In ring‐porous hardwoods, latewood has smaller, less frequent pores, creating a tighter, more solid appearance from the wood’s cell walls outward.
Wood’s chemical composition is perfect for our needs
Done well, wood species sourced close to the project further reduces climate impact. Foreign wood species, for instance, would require significant transport costs by sea that reduce some of the carbon offset impact of choosing wood.
Wood is a lot of things:
- Profitable
- Versatile
- Carbon-storing (Earth’s “natural carbon sink”

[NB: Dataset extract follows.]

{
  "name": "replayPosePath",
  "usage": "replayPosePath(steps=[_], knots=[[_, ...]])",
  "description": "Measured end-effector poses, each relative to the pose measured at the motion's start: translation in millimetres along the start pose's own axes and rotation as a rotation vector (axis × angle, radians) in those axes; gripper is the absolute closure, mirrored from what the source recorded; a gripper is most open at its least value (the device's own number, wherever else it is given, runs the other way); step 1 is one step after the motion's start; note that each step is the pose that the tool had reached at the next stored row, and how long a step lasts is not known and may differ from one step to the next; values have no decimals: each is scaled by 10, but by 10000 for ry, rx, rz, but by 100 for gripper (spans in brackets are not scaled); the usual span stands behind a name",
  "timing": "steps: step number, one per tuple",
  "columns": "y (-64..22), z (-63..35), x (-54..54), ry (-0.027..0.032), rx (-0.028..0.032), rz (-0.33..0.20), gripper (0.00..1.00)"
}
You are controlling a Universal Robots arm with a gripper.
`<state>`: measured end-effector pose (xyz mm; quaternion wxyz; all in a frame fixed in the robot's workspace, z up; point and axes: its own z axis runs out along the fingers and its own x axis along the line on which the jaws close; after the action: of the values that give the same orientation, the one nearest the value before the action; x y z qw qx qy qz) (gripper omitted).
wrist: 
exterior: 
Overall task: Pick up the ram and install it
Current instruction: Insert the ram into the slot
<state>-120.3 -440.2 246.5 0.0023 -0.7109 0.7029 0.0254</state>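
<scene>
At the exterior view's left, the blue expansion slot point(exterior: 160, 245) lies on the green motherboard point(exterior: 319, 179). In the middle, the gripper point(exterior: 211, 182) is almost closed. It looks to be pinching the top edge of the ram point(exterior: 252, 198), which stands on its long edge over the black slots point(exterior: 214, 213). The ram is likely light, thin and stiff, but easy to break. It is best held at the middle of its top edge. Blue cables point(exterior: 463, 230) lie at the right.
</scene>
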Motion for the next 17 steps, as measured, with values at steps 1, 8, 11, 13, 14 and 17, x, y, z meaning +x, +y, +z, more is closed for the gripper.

- Infinitely renewable, with managed forestry
- Recyclable
- Durable
- Energy-efficient
- Attractive
- Biodegradable
- Biodiverse
- Biophilic
Unlike rare earth minerals and metals, wood grows and regenerates in human-friendly spans of time. We can produce a lot more wood in 20 years than we can metal.
The Earth does not produce “new” metal each year in any meaningful way. What we consume annually in metal is about 3.2 billion tons. The metal we mine is mostly iron ore is bound in time cycles that span millions of years across volcanic activity, hydrothermal deposits, and sedimentary formation. A tree can become mature for use as timber in about 10-20 years, depending on the species, and merely requires planting.
There are also a lot of different types of woods from various tree species. (Timber and building material pros use the words “softwoods” and “hardwoods”, but those labels have more to do with how the tree species reproduce.)
- Hardwood trees are angiosperms that produce flowers. Like maple or oak trees. These hardwood trees make for great building materials in furniture and interiors.
- Conifers—such as spruce and pine—are softwood trees that typically bear cones and have needle- or scale-like leaves. Softwoods are widely used in construction for framing lumber, mass timber beams, and as raw material for engineered wood products such as particleboard and MDF, often mixed with hardwood fibers.
There are other differences and some exceptions, but the general rule is that deciduous trees are usually hardwood trees, and conifers are softwood trees.